### Exercise brief
With the images removed, repeat the data below exactly.

### Input data
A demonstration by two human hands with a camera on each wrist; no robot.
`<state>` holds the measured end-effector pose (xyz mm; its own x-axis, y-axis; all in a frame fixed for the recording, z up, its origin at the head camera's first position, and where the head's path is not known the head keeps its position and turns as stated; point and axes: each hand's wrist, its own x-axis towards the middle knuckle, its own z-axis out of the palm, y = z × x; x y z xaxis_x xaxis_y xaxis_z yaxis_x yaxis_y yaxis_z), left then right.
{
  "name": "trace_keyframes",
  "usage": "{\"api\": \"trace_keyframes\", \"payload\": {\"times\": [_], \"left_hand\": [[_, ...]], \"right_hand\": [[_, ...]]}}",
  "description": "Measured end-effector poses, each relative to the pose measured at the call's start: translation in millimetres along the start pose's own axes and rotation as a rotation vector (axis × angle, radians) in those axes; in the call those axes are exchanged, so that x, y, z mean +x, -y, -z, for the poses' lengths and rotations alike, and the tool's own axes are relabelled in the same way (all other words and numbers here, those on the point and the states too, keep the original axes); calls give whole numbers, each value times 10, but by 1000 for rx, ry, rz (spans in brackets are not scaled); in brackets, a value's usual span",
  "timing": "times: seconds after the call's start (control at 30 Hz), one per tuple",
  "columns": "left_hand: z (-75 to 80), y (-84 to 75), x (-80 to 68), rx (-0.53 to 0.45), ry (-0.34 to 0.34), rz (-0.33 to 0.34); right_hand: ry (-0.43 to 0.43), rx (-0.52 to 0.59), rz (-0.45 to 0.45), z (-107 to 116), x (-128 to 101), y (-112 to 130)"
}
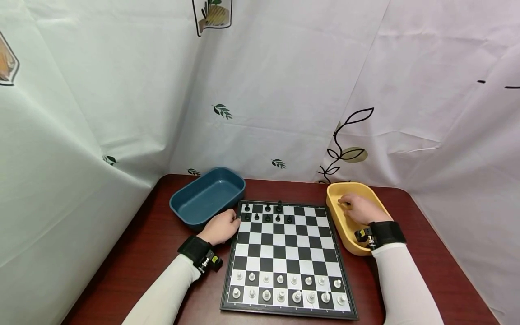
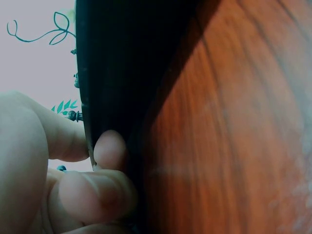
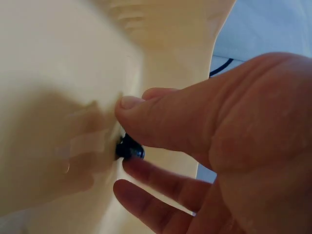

### Solution for this exercise
A demonstration by two human hands with a camera on each wrist; no robot.
`<state>` holds the measured end-effector pose (xyz mm; its own x-axis, y-axis; all in a frame fixed for the recording, z up, its origin at the head camera's first position, and where the head's path is not known the head keeps its position and turns as stated; point and axes: each hand's wrist, its own x-axis towards the middle knuckle, its own z-axis out of the palm, y = z × x; x y z xaxis_x xaxis_y xaxis_z yaxis_x yaxis_y yaxis_z), left then right.
{
  "name": "trace_keyframes",
  "usage": "{\"api\": \"trace_keyframes\", \"payload\": {\"times\": [_], \"left_hand\": [[_, ...]], \"right_hand\": [[_, ...]]}}",
  "description": "Measured end-effector poses, each relative to the pose measured at the call's start: translation in millimetres along the start pose's own axes and rotation as a rotation vector (axis × angle, radians) in those axes; in the call those axes are exchanged, so that x, y, z mean +x, -y, -z, for the poses' lengths and rotations alike, and the tool's own axes are relabelled in the same way (all other words and numbers here, those on the point and the states too, keep the original axes); calls give whole numbers, each value times 10, but by 1000 for rx, ry, rz (spans in brackets are not scaled); in brackets, a value's usual span",
  "timing": "times: seconds after the call's start (control at 30 Hz), one per tuple",
  "columns": "left_hand: z (-75 to 80), y (-84 to 75), x (-80 to 68), rx (-0.53 to 0.45), ry (-0.34 to 0.34), rz (-0.33 to 0.34); right_hand: ry (-0.43 to 0.43), rx (-0.52 to 0.59), rz (-0.45 to 0.45), z (-107 to 116), x (-128 to 101), y (-112 to 130)"
}

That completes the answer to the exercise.